I'm considering using the floading point blocks available from Altera in a design I have. Throughput is a top priority as I'm doing complex image transformation for high speed application.

I was trying out the altfp_div megafunction and found out that it outputs only correct answers every other clock cycle, possibly worse as I only tried it with two numbers. Is the altfp_div not fully pipelined? I saw this also with latency set to 14.

I have added figures with this where div6rest_result is the correct values and div6_result_real is the value form the altfp_div.

I also did the same for the altfp_inv floating point inverter. It seems to output correct values when receiving data every cycle.

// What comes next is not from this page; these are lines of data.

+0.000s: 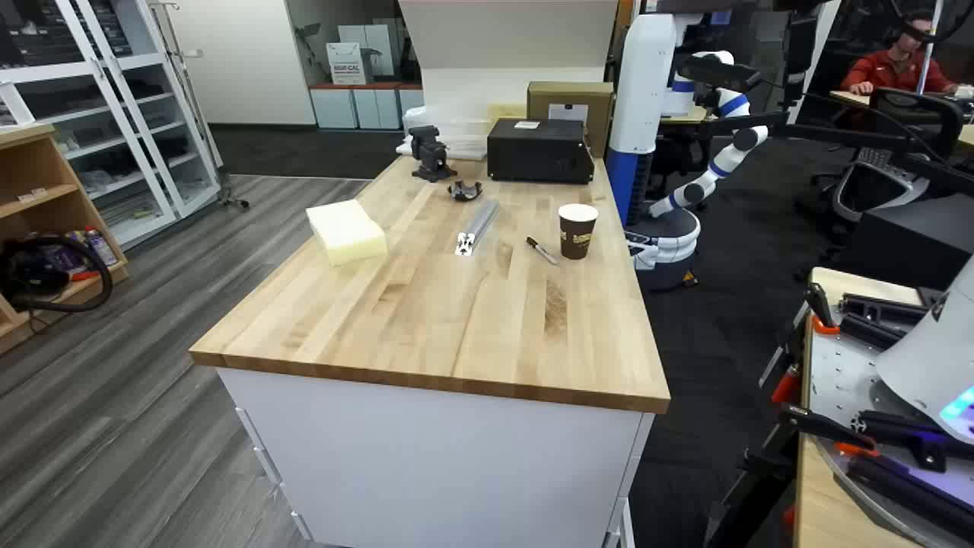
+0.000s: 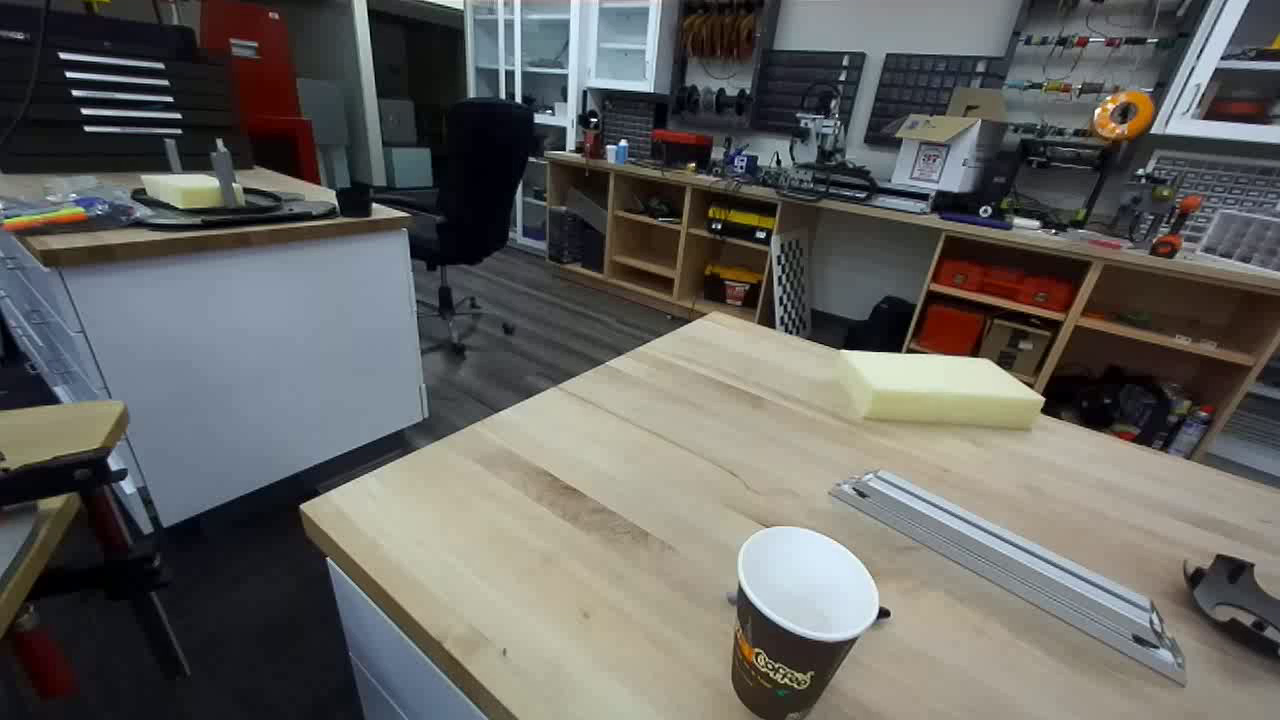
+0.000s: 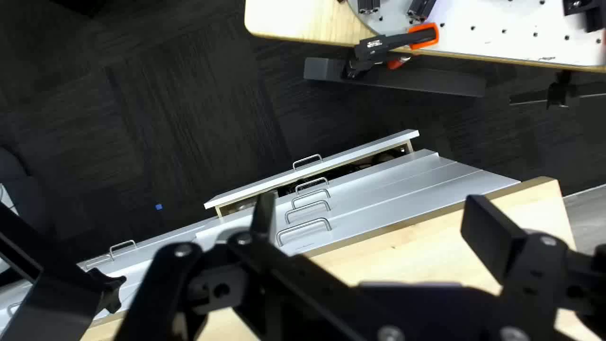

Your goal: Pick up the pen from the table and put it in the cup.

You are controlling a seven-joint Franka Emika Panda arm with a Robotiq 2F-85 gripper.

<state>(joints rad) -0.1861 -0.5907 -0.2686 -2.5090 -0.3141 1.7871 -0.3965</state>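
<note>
The pen (image 1: 541, 250) is a short dark marker with a grey part, lying flat on the wooden table (image 1: 426, 327). The cup (image 1: 577, 237) is a dark brown paper coffee cup with a white rim and inside. It stands upright just beside the pen, and its visible inside is white and bare. In an exterior view the cup (image 2: 785, 670) hides most of the pen, whose dark end (image 2: 884, 613) sticks out behind it. In the wrist view my gripper (image 3: 376, 227) is open and empty, fingers wide apart, above the table's edge. Pen and cup are out of the wrist view.
A pale yellow foam block (image 1: 346, 232), a silvery aluminium bar (image 1: 479, 223) and a black curved part (image 1: 464, 190) lie on the table. A black box (image 1: 540, 152) stands farther back. Drawers with metal handles (image 3: 305, 229), one partly open, lie below the edge.
</note>
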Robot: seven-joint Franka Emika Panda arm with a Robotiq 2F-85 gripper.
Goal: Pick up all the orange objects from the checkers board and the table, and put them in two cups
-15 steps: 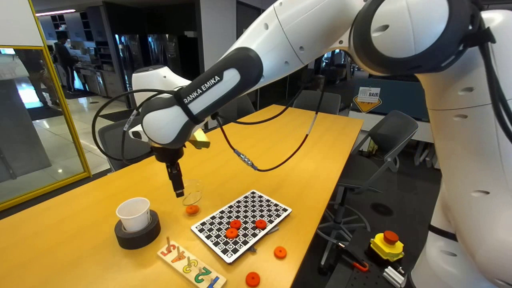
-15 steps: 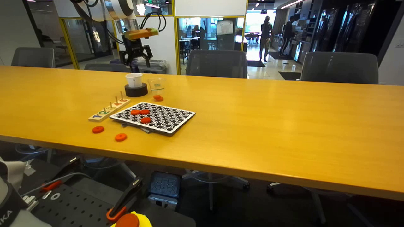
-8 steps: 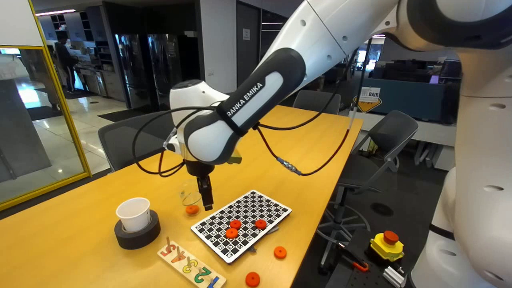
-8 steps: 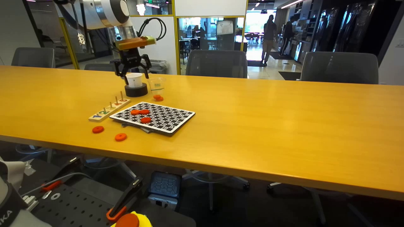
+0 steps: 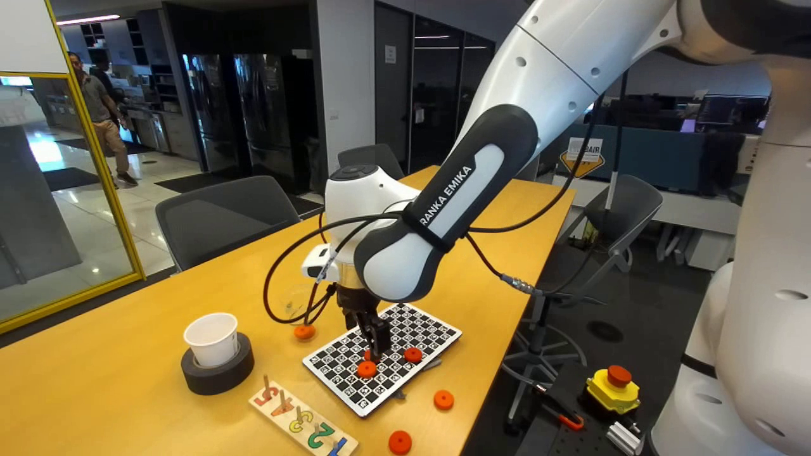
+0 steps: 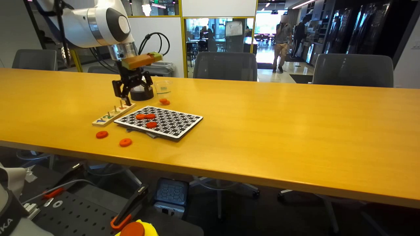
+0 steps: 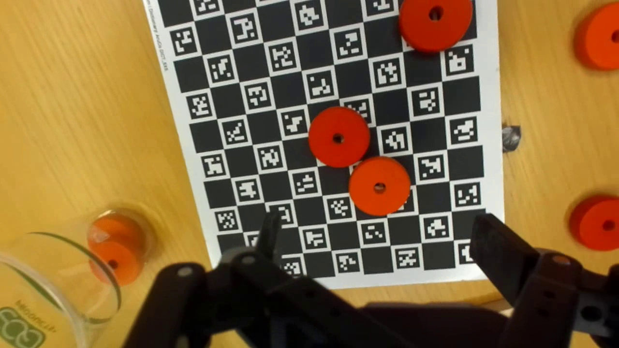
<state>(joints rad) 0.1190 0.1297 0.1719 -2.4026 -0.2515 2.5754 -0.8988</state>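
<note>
Gripper over board, fingers parted, grasping nothing. Wrist view: near piece and far piece mid-board, touching or nearly; third piece farther, right; two loose pieces on table, right; clear cup left, two inside. Likely step: picking from pair. Best take near piece first; turn jaws across pair's line, centre, lower straight, keep tips just clear of board, close softly, lift straight up.
</note>
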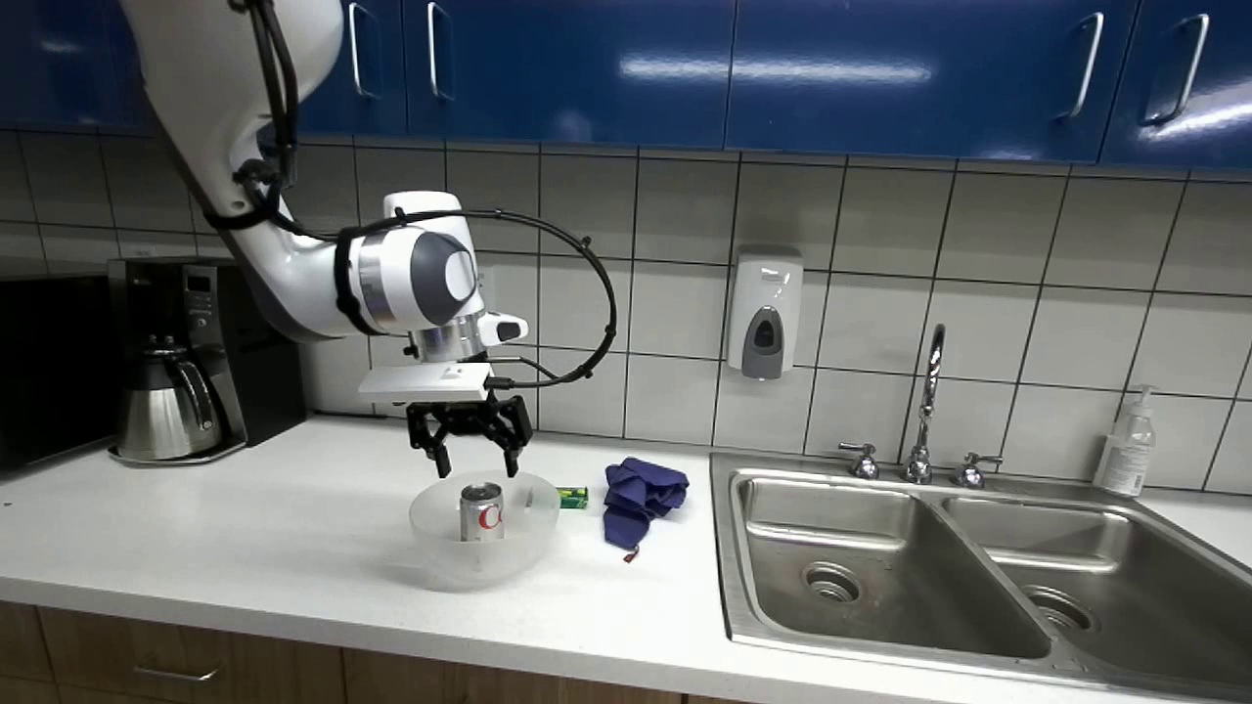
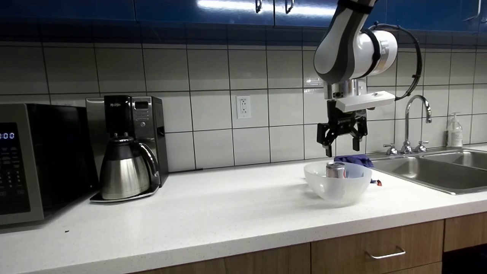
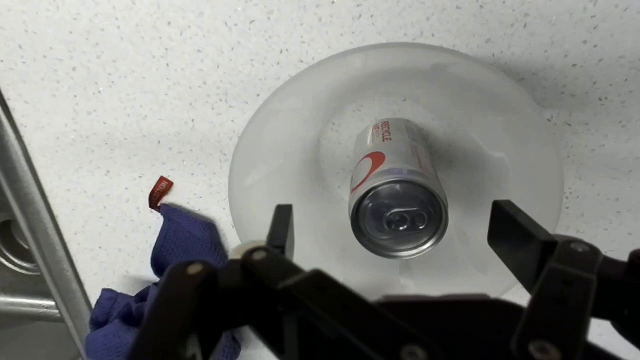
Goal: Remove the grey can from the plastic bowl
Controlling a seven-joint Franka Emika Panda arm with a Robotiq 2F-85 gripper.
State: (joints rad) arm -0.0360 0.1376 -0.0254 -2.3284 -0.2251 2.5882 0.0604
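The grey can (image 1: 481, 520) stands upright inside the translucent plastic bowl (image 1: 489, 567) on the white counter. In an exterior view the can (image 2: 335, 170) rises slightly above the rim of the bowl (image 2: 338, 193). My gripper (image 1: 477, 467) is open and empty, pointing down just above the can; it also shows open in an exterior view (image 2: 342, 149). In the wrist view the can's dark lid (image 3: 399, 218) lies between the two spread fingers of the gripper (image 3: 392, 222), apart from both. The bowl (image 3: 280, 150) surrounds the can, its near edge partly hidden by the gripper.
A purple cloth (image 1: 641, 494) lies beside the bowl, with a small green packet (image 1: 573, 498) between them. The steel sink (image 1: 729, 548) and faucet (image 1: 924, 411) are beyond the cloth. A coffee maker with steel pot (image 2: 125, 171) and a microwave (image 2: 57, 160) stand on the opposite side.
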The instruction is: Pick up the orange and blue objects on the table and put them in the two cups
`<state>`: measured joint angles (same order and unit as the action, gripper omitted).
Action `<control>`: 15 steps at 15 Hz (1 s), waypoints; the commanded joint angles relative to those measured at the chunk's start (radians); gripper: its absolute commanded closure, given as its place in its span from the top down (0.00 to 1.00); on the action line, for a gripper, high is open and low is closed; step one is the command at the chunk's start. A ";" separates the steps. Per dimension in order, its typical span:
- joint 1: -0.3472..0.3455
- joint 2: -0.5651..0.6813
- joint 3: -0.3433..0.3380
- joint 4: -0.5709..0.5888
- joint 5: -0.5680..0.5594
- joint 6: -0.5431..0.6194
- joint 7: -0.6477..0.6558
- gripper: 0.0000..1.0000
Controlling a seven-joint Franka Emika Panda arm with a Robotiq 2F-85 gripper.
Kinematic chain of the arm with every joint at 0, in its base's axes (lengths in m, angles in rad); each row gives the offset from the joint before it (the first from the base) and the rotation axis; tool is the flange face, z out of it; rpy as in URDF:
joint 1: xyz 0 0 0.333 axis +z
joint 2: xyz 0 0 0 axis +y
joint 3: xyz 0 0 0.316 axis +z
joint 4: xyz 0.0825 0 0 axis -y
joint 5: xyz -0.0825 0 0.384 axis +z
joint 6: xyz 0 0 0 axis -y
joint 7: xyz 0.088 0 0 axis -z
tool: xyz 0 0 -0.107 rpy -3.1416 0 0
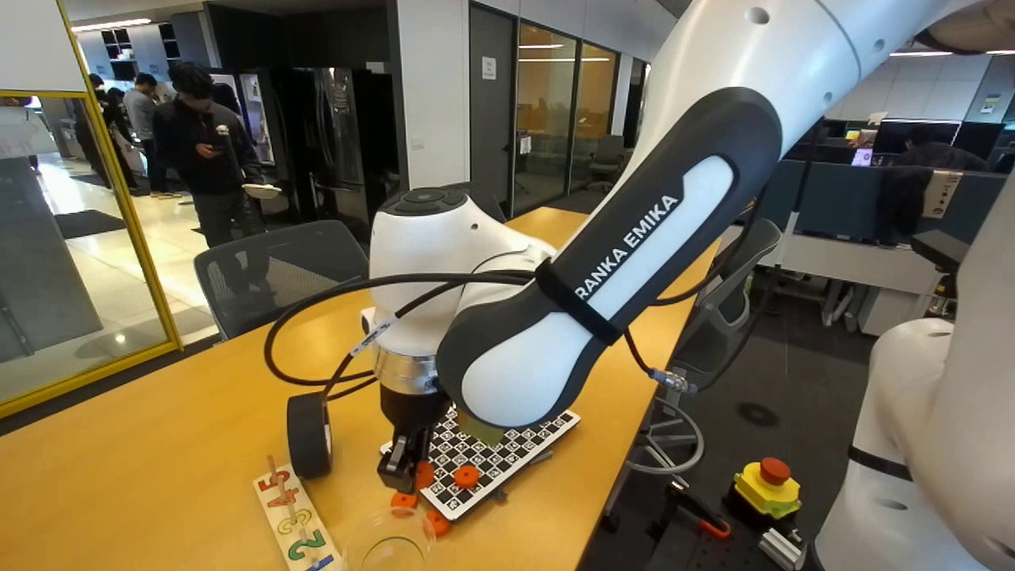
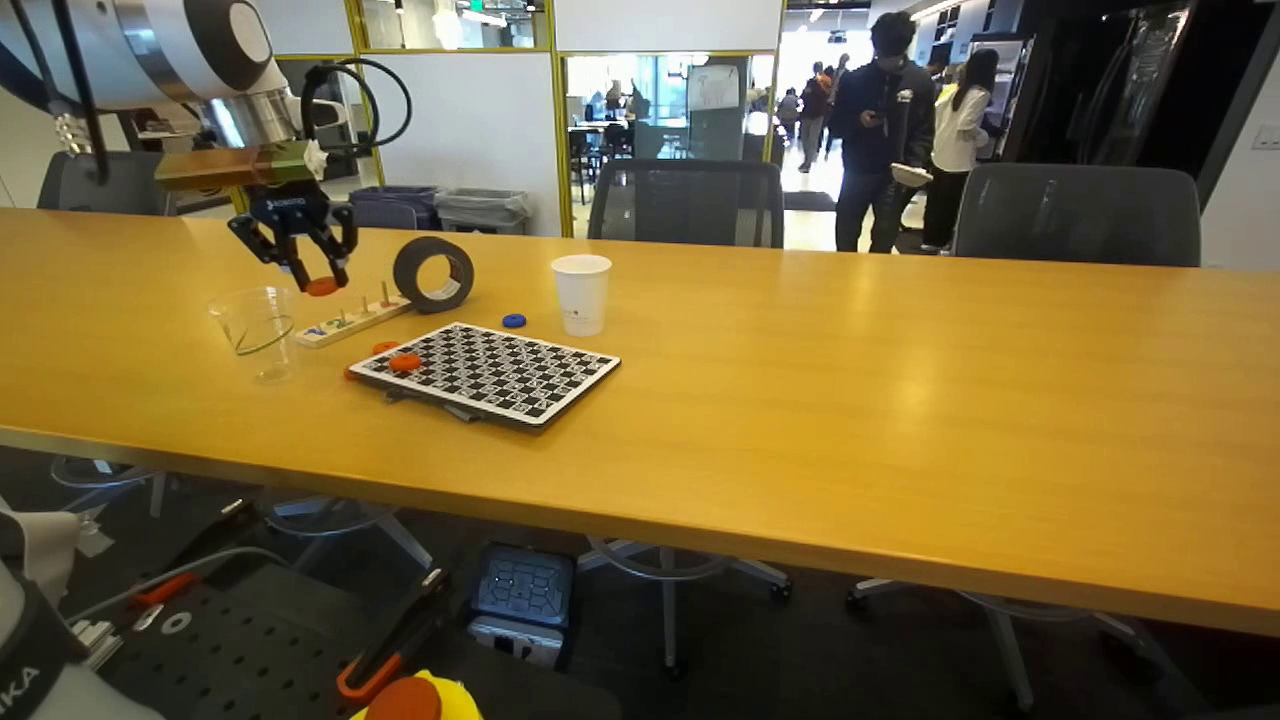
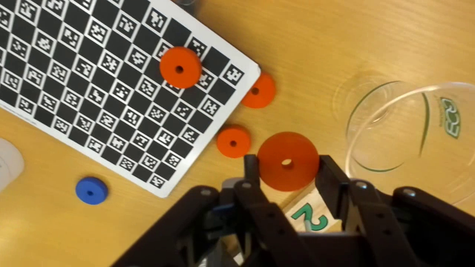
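My gripper [image 3: 285,163] is shut on an orange disc [image 3: 287,174], held by its edges above the table [image 2: 850,430]. The held disc also shows in both exterior views [image 1: 425,475] [image 2: 322,287]. The clear cup [image 3: 408,163] stands just right of the gripper in the wrist view; its inside looks empty. It also shows in both exterior views [image 2: 255,340] [image 1: 388,543]. One orange disc [image 3: 180,67] lies on the checkered board; two more [image 3: 233,141] [image 3: 261,91] lie by its corner. The blue disc [image 2: 514,320] lies near the upright white cup [image 2: 582,295].
The checkered board [image 2: 490,372] lies flat near the discs. A wooden number strip with pegs [image 2: 355,322] lies below the gripper. A black roll [image 2: 433,274] stands on edge at the strip's end. Chairs [image 2: 690,205] stand along the table's far side.
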<state>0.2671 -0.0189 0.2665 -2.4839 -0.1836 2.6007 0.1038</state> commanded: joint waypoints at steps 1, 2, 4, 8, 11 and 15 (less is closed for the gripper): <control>0.029 -0.021 0.030 0.000 0.008 0.005 -0.056 0.23; 0.037 -0.027 0.039 -0.005 0.004 0.005 -0.056 0.23; 0.049 -0.031 0.053 -0.003 -0.011 -0.003 -0.045 0.23; 0.070 -0.025 0.072 0.002 0.025 -0.004 -0.106 0.23; 0.078 -0.014 0.076 0.006 0.065 0.002 -0.175 0.23; 0.081 -0.008 0.075 0.010 0.125 0.003 -0.261 0.23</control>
<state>0.3419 -0.0233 0.3400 -2.4837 -0.1176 2.6006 -0.0818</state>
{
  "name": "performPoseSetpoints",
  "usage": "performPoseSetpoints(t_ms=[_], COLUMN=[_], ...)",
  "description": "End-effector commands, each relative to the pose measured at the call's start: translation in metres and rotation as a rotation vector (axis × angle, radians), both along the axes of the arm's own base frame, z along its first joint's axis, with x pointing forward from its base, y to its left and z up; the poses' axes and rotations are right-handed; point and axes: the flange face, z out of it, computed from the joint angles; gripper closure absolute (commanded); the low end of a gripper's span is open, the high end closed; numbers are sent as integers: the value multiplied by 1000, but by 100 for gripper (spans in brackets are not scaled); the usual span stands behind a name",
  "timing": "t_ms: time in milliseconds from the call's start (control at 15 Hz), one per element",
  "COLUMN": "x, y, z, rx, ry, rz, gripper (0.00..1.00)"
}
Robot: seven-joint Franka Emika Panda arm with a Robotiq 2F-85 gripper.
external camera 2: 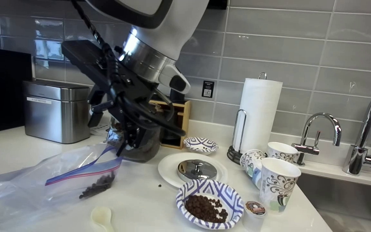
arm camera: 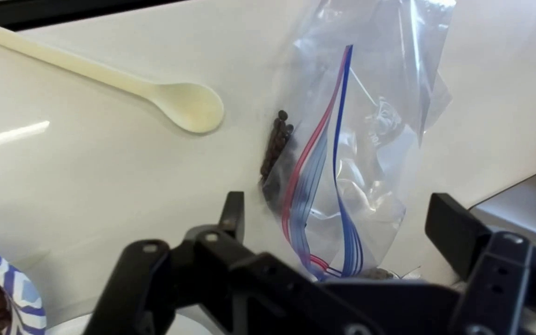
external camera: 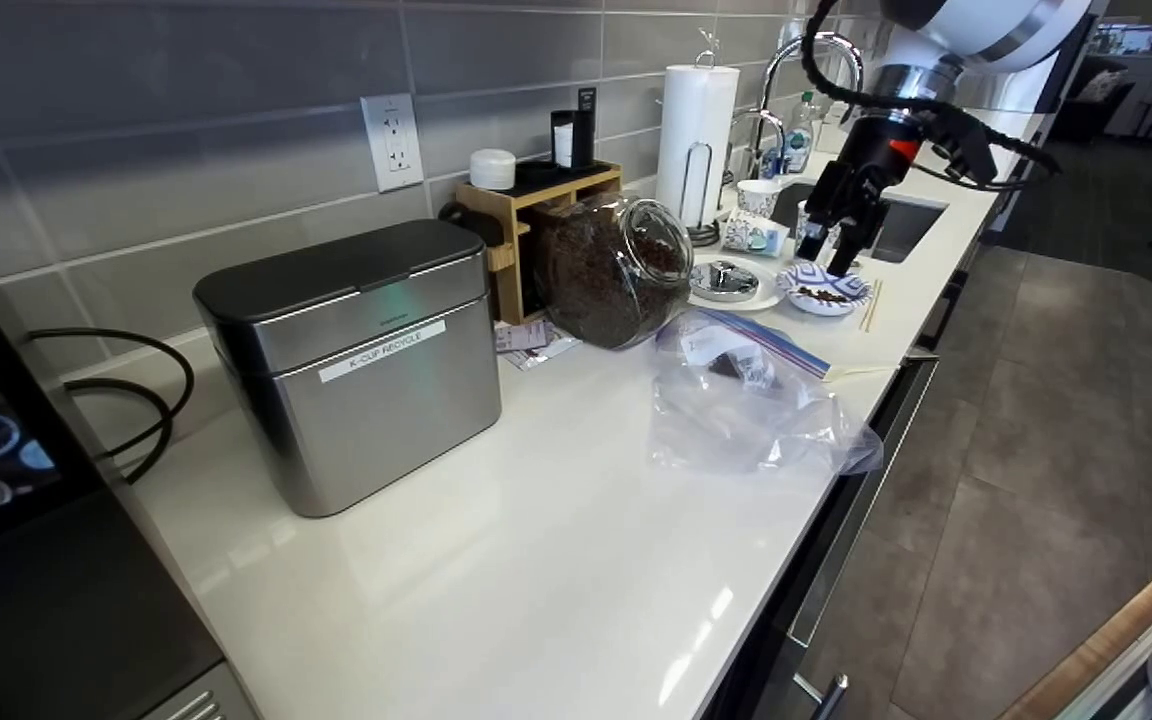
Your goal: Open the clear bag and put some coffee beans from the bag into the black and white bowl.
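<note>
Right now the claw (arm camera: 338, 209) is hanging in the air over the counter (arm camera: 123, 186), its fingers (arm camera: 454, 232) standing wide apart and gripping nothing. Beyond their tips, in the wrist view, the clear bag (arm camera: 382, 83) is lying on that white surface, its red and blue zip edges bowing apart, while the coffee beans (arm camera: 275, 146) are showing dark through the plastic along one side. A pale spoon (arm camera: 193, 107) is resting near them. In an exterior view, a blue-and-white bowl (external camera 2: 219, 190) is holding a heap of brown beans (external camera 2: 201, 207) just beside a coffee pod (external camera 2: 255, 211), and a darker-patterned bowl (external camera 2: 198, 143) is sitting farther back, near the wooden rack (external camera 2: 186, 119) (I'm not making out which of the two is the black-and-white one). Between those bowls a chrome lid (external camera 2: 192, 170) is lying on a white plate (external camera 2: 167, 167).
</note>
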Motion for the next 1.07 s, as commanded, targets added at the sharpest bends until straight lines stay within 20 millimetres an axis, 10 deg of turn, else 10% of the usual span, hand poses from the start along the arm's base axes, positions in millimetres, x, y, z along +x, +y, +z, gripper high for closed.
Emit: performPoseSetpoints(t_ms=[0, 67, 600, 1000], x=[14, 16, 35, 44], y=[14, 18, 34, 40], z=[-13, -15, -34, -48], rx=[18, 20, 61, 63], ry=[-2, -1, 1, 11], rz=[32, 38, 87, 114], gripper=[0, 25, 82, 100])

I also added a zip file with this test made in Quartus 9.1

Cheers

Stefan

p.s. Second question I have is are those megafunctions free to use with the web edition?

19 Replies

  • Altera_Forum's avatar
    Altera_Forum
    Icon for Honored Contributor rankHonored Contributor

    --- Quote Start ---

    If you want to have an RTL simulation that is consistent with the real device, let the input data change silightly before the edge of the clock that registers it.

    --- Quote End ---

    How do you suggest doing this in synthesizableRTL code?
  • Altera_Forum's avatar
    Altera_Forum
    Icon for Honored Contributor rankHonored Contributor

    I would expect, that Altera is mainly focussing on synthesis performance. I also won't expect issues in the timing analysis.

    The latest after Altera abandonned the internal simulator in favor of ModelSim, one should expect simulation proof IP code. Having the timing intentionally set in a test case is only the most obvious case. Normally, the data to altfp_mult would be supplied after rising clock edge from a register burried deep in the code. I guess some experience of the latter kind motivated your tests? So you should file a service request, I'm curious to hear the answer.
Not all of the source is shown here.